*** Opening Data ***

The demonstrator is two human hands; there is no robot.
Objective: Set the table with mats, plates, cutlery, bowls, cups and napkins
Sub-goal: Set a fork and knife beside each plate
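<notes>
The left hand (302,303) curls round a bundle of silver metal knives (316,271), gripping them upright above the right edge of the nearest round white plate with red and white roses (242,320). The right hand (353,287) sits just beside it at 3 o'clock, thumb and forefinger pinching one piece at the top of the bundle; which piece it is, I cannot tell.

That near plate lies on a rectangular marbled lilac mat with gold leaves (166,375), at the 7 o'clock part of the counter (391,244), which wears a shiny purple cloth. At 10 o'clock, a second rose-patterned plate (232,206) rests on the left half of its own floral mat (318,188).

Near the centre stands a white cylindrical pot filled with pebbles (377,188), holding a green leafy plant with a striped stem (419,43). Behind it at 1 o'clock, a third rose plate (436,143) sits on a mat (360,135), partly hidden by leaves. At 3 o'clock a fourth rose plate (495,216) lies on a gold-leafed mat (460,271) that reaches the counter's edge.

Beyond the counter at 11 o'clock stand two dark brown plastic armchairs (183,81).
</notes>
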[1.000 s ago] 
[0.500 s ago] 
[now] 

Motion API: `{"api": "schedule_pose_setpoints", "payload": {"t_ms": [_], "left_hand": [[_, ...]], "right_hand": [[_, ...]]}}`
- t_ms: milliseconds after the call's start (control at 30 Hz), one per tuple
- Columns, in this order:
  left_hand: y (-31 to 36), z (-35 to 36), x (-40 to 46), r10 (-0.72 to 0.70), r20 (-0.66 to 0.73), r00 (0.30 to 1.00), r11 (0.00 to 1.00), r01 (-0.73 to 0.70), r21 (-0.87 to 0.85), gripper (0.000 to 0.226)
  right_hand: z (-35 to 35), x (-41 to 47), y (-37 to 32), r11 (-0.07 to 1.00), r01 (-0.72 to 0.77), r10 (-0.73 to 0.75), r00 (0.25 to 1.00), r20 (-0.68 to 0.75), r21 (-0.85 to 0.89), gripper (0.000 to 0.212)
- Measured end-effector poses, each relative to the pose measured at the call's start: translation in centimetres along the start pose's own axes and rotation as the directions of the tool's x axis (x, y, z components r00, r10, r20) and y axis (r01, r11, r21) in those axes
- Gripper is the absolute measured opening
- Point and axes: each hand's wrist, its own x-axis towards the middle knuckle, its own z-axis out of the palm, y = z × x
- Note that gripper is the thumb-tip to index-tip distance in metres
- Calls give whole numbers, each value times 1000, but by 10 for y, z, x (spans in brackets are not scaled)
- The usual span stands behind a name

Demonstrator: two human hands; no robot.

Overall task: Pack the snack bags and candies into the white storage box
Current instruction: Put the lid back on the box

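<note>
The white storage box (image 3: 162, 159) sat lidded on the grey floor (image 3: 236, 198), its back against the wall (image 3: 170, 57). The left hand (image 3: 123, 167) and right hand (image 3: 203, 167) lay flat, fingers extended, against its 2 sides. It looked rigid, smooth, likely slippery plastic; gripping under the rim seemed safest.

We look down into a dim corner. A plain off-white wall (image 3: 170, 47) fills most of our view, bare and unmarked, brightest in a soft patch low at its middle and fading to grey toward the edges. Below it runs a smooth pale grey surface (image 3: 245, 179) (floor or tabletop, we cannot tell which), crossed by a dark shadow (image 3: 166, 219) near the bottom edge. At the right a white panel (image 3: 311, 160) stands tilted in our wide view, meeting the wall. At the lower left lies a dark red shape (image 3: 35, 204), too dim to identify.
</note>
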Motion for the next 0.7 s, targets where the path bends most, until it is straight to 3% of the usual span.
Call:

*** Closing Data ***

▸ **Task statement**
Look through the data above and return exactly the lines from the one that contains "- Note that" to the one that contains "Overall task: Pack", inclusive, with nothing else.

▸ **Problem solution**
- Note that gripper is the thumb-tip to index-tip distance in metres
- Calls give whole numbers, each value times 1000, but by 10 for y, z, x (spans in brackets are not scaled)
- The usual span stands behind a name

Demonstrator: two human hands; no robot.

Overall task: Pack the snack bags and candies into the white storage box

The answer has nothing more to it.